While I agree with pretty much everything Scott has to say in his posts below, I think Obama was atrocious last night. I have no expectations of any presidential debate covering the issues I want to see covered, but that was the worst of Obama circa 2009–playing the centrist lecturer who allows his opponents to set the tone of the debate through outright lies that he seems unwilling or uninterested in attacking. How you don’t bring up Bain or the 47% video or anything that has actually worked in this campaign is beyond me.
On the other hand, is there any somewhat empirical evidence (understanding that no political knowledge is fully empirical despite the claims of some) that a presidential debate has ever actually mattered in the final result? I know the conventional wisdom is that it mattered in 1960, but is that myth or is there any data that gives solidity to this claim? I honestly don’t know and thought it might be worth exploring.

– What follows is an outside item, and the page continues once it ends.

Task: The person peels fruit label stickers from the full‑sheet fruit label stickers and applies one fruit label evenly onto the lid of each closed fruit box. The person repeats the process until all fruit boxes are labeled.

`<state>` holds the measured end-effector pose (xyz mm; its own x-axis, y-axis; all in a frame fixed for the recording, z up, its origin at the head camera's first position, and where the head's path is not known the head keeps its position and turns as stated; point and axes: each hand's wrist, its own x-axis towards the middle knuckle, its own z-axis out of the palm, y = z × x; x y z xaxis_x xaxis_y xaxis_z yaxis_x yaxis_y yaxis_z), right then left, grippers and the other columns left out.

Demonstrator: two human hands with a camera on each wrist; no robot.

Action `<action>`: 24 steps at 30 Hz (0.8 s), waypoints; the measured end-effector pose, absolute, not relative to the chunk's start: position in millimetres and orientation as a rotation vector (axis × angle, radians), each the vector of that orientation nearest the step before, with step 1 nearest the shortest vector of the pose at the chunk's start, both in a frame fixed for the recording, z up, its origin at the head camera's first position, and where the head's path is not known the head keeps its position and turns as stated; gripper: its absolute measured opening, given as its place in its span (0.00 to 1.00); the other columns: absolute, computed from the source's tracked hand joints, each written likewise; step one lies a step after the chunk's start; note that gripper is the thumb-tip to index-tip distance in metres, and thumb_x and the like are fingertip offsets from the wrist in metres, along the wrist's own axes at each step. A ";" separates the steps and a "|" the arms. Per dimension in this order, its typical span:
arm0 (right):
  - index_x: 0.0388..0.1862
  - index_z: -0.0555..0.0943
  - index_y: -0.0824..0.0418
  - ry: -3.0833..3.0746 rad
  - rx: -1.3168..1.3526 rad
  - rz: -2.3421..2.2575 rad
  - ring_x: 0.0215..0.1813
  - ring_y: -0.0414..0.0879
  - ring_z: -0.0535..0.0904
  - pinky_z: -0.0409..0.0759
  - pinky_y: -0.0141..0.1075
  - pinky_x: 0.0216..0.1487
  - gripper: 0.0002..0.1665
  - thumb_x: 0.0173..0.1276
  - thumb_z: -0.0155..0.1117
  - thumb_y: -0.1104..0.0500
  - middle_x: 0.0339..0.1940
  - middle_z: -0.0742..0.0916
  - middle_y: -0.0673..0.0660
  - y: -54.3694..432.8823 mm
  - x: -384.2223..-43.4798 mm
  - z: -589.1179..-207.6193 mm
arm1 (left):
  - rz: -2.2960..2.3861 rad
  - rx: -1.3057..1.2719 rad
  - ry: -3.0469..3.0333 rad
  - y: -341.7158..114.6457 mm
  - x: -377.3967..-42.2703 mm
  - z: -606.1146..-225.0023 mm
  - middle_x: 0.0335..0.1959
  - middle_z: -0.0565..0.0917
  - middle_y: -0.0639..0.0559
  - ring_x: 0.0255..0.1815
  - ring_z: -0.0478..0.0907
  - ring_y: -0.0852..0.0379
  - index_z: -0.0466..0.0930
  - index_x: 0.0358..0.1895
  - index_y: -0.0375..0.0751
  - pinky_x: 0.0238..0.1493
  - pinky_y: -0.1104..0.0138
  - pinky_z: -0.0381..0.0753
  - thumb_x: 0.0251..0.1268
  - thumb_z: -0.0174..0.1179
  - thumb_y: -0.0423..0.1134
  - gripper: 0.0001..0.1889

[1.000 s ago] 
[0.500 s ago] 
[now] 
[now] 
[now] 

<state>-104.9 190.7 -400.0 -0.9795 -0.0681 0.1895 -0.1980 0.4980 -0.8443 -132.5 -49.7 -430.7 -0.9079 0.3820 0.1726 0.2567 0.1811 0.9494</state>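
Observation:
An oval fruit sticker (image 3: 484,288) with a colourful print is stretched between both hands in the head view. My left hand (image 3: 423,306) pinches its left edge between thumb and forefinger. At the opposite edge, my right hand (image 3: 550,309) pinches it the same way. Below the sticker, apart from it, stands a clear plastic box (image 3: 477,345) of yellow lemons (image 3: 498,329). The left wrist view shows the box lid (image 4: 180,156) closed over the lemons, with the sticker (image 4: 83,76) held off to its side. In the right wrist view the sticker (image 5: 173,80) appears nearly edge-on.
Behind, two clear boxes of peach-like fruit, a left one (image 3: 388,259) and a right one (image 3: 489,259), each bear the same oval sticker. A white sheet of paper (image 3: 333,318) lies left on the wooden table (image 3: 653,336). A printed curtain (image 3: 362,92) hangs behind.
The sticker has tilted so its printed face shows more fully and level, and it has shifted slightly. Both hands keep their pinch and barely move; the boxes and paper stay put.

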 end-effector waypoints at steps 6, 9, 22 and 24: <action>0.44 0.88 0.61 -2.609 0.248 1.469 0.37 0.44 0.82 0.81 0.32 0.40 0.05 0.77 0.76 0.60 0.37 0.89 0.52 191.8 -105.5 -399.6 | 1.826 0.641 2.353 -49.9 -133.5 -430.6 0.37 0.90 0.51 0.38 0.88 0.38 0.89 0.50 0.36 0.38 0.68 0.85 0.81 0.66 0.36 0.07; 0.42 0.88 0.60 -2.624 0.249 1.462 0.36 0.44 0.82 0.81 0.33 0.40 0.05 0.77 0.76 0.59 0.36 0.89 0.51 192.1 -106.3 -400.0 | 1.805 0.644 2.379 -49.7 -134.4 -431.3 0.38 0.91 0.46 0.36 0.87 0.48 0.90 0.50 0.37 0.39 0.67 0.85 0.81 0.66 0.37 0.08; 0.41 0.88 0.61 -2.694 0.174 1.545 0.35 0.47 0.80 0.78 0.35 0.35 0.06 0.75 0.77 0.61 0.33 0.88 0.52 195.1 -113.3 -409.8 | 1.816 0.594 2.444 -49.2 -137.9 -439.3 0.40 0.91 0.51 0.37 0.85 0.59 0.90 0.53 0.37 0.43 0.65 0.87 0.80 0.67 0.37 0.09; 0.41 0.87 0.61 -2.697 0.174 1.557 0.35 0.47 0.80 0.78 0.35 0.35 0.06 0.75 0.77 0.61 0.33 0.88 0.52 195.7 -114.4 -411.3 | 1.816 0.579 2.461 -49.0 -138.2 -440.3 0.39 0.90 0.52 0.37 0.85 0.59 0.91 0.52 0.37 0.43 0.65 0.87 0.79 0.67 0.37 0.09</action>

As for worries that talking over Jim Lehrer was the end of public discourse, as I saw a couple of people on Twitter say last night, allow me to say the idea of politics as a genteel game where respect for form and opponent is valued is something very tied to the space and place of early television in the 50s and early 60s. Far more typical is Andrew Jackson’s supporters accusing John Quincy Adams of pimping for the czar while ambassador, Republican candidates waving the bloody shirt as late as 1896, etc. And while I’d be happy attacking the party of white supremacy for treason too, the idea of the Republicans doing this at a time when they had no ideas except for plutocracy and, well, white supremacy was a bit rich.